Кабы другим тоном сказал – иного признания и не надобно, а так – курам на смех, мне на усовещение. Чародеи с ноги на ногу переминаются, на меня глядят с укоризною – только-только выходить изготовились, а тут такая оказия: жена мужа на великий подвиг отпущать не желает, одна оставаться боится. И Кощею уже обратного хода нет, словом себя связал, что делать?!
– Ты что, Василиса, очумела? Чего тебе посередь ночи от меня надобно?
– Ну, гляди, хан басурманский, я с тебя слово взял, нарушишь – пеняй на себя!

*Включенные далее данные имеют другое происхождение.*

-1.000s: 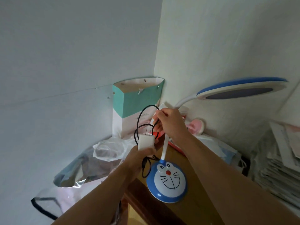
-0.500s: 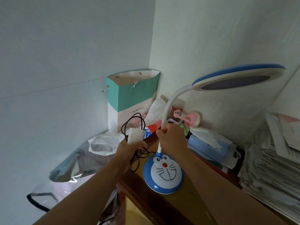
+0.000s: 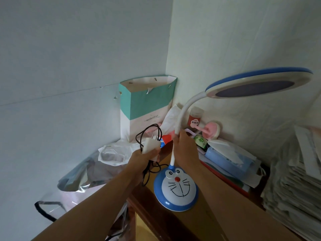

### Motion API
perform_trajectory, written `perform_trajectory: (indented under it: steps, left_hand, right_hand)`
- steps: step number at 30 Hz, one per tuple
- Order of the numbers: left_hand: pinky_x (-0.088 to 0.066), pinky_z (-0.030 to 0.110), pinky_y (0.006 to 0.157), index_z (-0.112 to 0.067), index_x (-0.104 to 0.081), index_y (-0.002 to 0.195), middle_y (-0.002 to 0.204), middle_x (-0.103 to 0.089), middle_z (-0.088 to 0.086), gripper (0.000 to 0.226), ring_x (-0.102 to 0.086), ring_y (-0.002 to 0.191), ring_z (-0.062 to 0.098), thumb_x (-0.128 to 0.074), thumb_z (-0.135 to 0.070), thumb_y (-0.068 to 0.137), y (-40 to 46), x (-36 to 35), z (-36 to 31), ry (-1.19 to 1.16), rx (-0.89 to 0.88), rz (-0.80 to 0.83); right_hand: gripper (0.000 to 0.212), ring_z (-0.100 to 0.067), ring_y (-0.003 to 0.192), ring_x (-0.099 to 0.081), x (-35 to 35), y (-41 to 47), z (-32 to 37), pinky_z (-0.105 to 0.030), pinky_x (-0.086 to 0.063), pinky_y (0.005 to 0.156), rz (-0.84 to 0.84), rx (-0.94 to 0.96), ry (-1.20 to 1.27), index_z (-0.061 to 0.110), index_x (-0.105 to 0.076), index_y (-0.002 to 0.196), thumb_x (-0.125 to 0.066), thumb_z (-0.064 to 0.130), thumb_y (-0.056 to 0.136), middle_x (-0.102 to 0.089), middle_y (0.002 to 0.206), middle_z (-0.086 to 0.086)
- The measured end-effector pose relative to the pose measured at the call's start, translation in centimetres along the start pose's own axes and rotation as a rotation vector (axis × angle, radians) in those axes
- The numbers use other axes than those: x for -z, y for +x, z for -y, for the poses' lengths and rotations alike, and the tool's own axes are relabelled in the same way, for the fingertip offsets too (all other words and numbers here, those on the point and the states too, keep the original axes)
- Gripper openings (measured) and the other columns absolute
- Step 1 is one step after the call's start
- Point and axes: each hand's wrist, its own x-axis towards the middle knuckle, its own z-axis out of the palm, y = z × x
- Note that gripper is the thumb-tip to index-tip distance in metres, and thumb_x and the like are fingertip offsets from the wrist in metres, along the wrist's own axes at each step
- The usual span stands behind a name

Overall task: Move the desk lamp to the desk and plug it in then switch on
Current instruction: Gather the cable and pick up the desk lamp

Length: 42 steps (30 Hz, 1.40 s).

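Observation:
The desk lamp has a round blue-and-white base [image 3: 176, 190] painted with a cartoon cat face, a white flexible neck and a flat blue-rimmed round head [image 3: 257, 83] at the upper right. Its base rests on a brown wooden top [image 3: 196, 221]. My right hand [image 3: 185, 147] grips the neck just above the base. My left hand [image 3: 143, 158] holds the white plug adapter [image 3: 150, 144], prongs pointing up, together with loops of the black cord [image 3: 147, 134]. The lamp is unlit.
A teal-and-white paper bag [image 3: 145, 108] stands in the wall corner. Clear plastic bags [image 3: 90, 173] lie at the left. A blue tissue pack [image 3: 227, 158], a small jar [image 3: 196, 115], a pink item [image 3: 212, 132] and stacked papers [image 3: 295, 180] crowd the right.
My right hand slid down the neck to just above the base. My left hand with the plug and cord moved left, away from the neck. The lamp sits lower on the wooden top.

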Motion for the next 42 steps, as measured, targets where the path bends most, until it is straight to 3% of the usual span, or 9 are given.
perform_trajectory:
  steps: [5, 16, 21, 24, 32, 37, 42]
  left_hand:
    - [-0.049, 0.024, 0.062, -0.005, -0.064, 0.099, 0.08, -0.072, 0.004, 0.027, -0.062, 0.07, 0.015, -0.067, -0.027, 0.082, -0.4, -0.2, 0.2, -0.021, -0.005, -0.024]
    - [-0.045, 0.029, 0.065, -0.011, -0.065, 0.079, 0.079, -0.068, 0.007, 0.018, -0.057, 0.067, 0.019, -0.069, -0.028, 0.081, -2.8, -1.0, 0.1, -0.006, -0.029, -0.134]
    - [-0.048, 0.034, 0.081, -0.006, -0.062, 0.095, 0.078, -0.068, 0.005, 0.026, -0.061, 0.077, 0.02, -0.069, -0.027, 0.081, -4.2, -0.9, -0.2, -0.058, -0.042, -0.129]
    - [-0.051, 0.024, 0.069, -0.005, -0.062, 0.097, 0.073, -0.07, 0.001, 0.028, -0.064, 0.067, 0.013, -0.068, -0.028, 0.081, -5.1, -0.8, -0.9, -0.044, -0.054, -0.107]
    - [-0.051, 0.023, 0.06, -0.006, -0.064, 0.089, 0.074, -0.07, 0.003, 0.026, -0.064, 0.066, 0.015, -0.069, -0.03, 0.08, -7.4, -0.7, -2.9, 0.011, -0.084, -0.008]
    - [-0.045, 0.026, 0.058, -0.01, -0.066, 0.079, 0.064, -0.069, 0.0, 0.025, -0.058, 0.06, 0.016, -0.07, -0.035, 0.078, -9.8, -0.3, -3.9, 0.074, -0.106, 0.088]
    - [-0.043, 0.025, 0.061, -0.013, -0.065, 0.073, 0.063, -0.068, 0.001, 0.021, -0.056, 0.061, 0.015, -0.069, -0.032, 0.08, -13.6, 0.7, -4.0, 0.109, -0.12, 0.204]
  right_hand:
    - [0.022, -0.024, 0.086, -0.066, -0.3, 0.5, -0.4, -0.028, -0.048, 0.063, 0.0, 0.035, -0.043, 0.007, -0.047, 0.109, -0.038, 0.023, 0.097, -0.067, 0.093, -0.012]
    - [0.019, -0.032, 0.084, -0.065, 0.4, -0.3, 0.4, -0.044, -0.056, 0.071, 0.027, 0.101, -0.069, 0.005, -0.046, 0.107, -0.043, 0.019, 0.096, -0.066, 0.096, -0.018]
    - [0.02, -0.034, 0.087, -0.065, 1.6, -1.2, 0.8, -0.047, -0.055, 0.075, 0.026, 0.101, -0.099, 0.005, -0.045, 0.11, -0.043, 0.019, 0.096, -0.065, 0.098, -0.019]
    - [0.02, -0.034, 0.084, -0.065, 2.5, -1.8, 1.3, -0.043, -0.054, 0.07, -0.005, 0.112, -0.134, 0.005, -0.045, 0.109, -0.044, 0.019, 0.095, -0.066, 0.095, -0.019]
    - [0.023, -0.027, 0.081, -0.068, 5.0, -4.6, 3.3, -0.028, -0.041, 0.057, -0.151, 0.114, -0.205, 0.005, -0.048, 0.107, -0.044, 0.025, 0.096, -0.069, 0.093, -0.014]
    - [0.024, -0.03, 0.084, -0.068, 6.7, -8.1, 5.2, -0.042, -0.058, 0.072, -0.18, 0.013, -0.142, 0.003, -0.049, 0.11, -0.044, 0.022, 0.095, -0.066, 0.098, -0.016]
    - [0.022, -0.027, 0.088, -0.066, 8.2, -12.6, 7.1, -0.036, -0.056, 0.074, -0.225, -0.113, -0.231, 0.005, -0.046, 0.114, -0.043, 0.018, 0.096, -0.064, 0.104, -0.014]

Егорушка из клетки глядит сочувственно, усами шевелит. Изловчился как-то шитье мое едва законченное в клетку затянуть, лежит барином на всем Лукоморье вместе с птицами, рыбами да солнцем мохнатым, в тереме батюшкином дырку для обзору прогрызть успел. Пусть его, не тем голова занята…
Нам смех, а воевода все не унимается – надумал в скит уйти: бороды не брить, ногтей не стричь, корой дубовой питаться, рубище носить. Плеть колдовскую у Кощея отнять попытался – мол, для бичевания ежеутреннего, во искупление деяний злодейских.
И не подслушать толком – воевода, дабы челядь в соблазн не вводить, пристроился в светлице у окна шелом свой парадный от ржи оттирать. Пока Прасковья Лукиниша углядела, крик подняла – он всю занавесь успел рыжим да черным испакостить.